[Records drawn from a dataset]
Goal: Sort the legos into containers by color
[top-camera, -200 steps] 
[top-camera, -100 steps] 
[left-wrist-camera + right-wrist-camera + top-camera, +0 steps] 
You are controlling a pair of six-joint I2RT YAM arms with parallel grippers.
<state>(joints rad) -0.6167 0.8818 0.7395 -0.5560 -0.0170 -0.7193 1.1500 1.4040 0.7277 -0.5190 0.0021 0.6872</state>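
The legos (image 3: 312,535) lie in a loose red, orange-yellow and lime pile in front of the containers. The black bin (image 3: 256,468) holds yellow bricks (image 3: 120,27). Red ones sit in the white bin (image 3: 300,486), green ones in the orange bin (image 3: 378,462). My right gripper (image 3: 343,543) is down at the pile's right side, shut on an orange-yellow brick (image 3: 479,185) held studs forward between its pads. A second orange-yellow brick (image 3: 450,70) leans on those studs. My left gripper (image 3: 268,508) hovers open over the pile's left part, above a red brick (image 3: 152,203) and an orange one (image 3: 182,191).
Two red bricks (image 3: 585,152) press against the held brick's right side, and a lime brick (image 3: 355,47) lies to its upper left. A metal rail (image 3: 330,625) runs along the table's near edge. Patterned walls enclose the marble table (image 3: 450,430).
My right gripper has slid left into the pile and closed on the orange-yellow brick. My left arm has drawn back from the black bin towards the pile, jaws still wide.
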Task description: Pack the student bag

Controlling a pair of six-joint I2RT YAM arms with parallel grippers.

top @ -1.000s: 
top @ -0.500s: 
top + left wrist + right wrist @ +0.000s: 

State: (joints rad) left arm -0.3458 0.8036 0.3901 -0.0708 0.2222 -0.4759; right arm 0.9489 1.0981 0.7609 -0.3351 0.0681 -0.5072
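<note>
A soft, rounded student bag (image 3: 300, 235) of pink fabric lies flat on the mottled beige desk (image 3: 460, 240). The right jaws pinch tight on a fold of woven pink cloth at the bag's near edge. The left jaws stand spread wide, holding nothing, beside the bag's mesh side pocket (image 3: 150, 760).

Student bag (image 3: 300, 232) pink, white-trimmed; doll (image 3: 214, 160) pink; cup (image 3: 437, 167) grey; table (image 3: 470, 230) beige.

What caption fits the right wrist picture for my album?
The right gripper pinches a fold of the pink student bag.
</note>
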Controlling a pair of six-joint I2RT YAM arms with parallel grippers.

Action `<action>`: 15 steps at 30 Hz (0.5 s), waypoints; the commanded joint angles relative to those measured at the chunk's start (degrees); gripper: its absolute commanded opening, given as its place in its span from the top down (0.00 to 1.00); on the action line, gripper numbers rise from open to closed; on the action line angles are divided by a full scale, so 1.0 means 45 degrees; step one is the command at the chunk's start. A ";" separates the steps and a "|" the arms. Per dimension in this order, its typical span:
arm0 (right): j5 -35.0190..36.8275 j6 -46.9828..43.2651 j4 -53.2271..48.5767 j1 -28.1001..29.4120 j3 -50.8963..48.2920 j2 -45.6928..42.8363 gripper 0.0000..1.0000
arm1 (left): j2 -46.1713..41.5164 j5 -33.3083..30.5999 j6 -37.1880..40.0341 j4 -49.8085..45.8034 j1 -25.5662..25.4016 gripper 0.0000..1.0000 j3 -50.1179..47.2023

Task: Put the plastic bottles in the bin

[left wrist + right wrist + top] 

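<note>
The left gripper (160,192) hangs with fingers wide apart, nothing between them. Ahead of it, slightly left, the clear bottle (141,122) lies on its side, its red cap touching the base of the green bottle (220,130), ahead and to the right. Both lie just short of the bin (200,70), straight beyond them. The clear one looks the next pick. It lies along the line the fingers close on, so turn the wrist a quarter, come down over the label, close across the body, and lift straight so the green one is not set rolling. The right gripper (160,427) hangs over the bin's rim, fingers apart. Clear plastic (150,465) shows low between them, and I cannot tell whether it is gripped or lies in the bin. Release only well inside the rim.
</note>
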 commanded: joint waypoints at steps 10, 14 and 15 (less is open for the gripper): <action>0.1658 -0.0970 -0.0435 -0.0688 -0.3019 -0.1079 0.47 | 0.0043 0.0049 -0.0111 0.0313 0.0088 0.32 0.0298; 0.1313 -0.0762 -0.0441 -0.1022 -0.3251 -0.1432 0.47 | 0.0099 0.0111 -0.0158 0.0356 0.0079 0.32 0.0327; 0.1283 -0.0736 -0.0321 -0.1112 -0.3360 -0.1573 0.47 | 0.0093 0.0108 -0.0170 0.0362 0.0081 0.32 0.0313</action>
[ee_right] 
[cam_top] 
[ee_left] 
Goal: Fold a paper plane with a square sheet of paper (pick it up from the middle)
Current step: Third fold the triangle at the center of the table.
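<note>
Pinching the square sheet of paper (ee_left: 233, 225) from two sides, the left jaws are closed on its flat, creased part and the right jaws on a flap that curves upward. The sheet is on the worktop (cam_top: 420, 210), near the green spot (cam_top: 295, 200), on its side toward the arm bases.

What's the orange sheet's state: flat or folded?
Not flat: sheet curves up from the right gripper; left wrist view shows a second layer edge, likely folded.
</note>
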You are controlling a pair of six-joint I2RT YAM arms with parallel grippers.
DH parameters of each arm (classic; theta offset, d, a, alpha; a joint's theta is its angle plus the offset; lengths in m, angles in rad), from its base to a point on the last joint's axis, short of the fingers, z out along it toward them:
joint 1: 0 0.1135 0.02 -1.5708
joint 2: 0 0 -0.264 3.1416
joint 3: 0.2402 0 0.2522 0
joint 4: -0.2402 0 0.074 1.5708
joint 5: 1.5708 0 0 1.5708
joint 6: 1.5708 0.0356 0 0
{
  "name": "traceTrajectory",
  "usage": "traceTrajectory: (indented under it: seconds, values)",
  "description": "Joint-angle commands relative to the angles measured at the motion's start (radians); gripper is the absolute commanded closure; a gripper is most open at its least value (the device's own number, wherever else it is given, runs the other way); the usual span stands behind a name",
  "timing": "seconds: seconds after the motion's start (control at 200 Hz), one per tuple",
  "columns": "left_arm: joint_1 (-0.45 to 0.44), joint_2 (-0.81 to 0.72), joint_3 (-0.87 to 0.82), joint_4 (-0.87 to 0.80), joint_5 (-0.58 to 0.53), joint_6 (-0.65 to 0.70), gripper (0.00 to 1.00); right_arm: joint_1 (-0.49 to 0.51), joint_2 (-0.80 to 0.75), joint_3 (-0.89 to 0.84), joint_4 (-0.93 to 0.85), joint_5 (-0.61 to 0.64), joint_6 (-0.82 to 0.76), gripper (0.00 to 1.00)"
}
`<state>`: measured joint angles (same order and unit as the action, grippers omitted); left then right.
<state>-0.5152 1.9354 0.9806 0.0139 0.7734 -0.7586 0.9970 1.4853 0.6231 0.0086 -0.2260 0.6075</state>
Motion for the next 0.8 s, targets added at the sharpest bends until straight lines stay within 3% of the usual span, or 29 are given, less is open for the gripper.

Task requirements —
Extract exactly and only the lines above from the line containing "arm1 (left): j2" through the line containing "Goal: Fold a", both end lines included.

Solution below —
arm1 (left): j2 -46.1713..41.5164 j5 -33.3083..30.5999 j6 -37.1880..40.0341 j4 -49.8085..45.8034 j1 -25.5662..25.4016 gripper 0.0000..1.0000 j3 -50.1179..47.2023

Task: Put the plastic bottles in the bin

[left wrist + right wrist + top] 

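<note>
The left gripper (160,192) hangs with fingers wide apart, nothing between them. Ahead of it, slightly left, the clear bottle (141,122) lies on its side, its red cap touching the base of the green bottle (220,130), ahead and to the right. Both lie just short of the bin (200,70), straight beyond them. The clear one looks the next pick. It lies along the line the fingers close on, so turn the wrist a quarter, come down over the label, close across the body, and lift straight so the green one is not set rolling. The right gripper (160,427) hangs over the bin's rim, fingers apart. Clear plastic (150,465) shows low between them, and I cannot tell whether it is gripped or lies in the bin. Release only well inside the rim.
</note>
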 commanded: joint waypoints at steps 10, 14 and 15 (less is open for the gripper): <action>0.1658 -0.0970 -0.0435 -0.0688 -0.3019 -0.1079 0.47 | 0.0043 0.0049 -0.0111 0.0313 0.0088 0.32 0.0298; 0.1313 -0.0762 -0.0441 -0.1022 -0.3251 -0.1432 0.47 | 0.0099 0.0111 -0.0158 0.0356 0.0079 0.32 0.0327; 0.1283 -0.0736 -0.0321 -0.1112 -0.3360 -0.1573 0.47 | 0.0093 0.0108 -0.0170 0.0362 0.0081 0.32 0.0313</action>
[ee_right] 
[cam_top] 
[ee_left] 
Goal: Fold a paper plane with a square sheet of paper (pick it up from the middle)

Nothing else is needed, and the exercise is over.